__Assignment__.
For this listing, the lines between the one holding "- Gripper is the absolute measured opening" and the one holding "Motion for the", inclusive, must be set down exactly.

__Provided data__.

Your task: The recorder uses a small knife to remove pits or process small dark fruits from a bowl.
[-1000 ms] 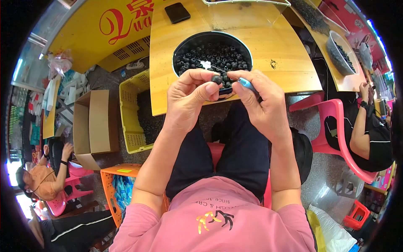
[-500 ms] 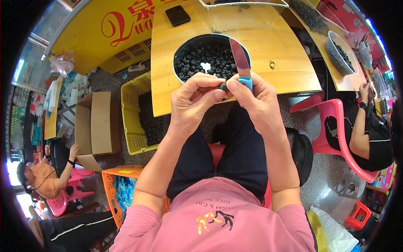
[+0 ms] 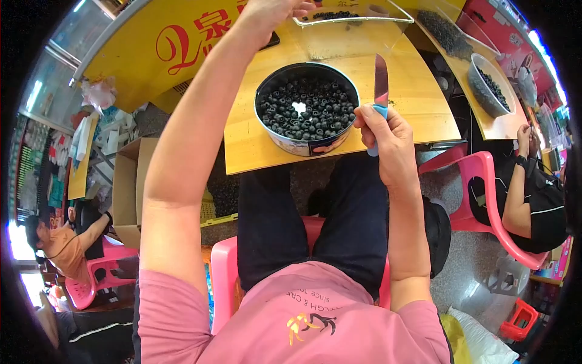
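My right hand is wrapped round the blue handle of a knife, its blade pointing up. It is beside the right rim of a round tin filled with small dark round pieces, some with ring-like openings; a white patch shows among them. Far forward, my left hand reaches to the left end of a clear tray with more dark pieces in it. The top edge of the picture cuts this hand off; the fingers that show are loosely extended, with nothing visible in them.
The tin stands at the near edge of a wooden table. Behind my left forearm lies a dark phone, partly hidden. At right are a clear bowl of dark pieces, a pink chair and a seated person. A cardboard box stands at left.
My left hand has left the small dark piece held over the tin and moved forward to the tray. My right hand has shifted right and lower, still gripping the knife.
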`<state>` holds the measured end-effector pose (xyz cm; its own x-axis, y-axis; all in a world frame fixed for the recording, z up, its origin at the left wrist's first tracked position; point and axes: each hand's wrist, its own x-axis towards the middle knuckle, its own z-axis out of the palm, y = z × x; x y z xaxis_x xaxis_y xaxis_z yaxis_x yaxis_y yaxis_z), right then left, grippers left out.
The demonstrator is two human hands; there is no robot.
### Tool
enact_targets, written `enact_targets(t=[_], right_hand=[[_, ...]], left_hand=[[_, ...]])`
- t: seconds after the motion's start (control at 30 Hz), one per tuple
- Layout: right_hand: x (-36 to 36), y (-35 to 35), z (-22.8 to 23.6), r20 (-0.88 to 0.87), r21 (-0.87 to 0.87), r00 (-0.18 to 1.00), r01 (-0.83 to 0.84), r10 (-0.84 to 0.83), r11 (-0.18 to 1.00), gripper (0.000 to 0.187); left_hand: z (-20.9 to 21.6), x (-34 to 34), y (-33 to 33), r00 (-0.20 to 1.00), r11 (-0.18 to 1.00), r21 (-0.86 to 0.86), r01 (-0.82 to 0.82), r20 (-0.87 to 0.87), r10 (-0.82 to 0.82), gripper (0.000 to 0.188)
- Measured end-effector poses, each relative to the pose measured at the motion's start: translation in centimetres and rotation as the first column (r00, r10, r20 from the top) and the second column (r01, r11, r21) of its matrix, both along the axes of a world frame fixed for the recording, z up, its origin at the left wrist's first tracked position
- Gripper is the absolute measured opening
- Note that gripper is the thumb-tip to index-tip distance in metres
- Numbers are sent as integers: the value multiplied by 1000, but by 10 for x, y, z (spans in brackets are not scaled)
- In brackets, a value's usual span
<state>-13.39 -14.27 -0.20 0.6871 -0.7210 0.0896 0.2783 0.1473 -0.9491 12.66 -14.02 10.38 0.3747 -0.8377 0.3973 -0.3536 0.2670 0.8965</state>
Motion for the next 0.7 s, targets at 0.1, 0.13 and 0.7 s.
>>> enact_targets(t=[0.1, 0.13, 0.7], right_hand=[[-1, -5, -1, 1, -16, 1000, 20, -20, 1000, 19], [0, -6, -1, 4, -12, 1000, 26, -26, 1000, 19], [2, -9, -4, 53, -18, 999, -2, 3, 1000, 18]], left_hand=[[8, -10, 1, 994, 987, 154, -51, 106, 35, 33], [2, -14, 10, 994, 986, 159, -45, 109, 28, 33], [-140, -38, 36, 606, 892, 412, -184, 762, -227, 18]])
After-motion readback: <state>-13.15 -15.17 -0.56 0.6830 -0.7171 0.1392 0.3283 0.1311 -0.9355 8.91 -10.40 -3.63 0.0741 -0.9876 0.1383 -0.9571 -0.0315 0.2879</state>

__Reply__.
- Gripper is the absolute measured opening
- Note that gripper is the thumb-tip to index-tip distance in metres
- Numbers are sent as integers: the value multiplied by 1000, but by 10 for x, y, z (spans in brackets are not scaled)
- In brackets, a value's usual span
<state>-13.39 -14.27 -0.20 0.6871 -0.7210 0.0896 0.2783 0.1473 -0.9491 12.66 -14.02 10.38 0.3747 -0.8377 0.3973 -0.3536 0.2670 0.8965</state>
Motion for the next 0.7 s, targets at 0.1, 0.13 and 0.7 s.

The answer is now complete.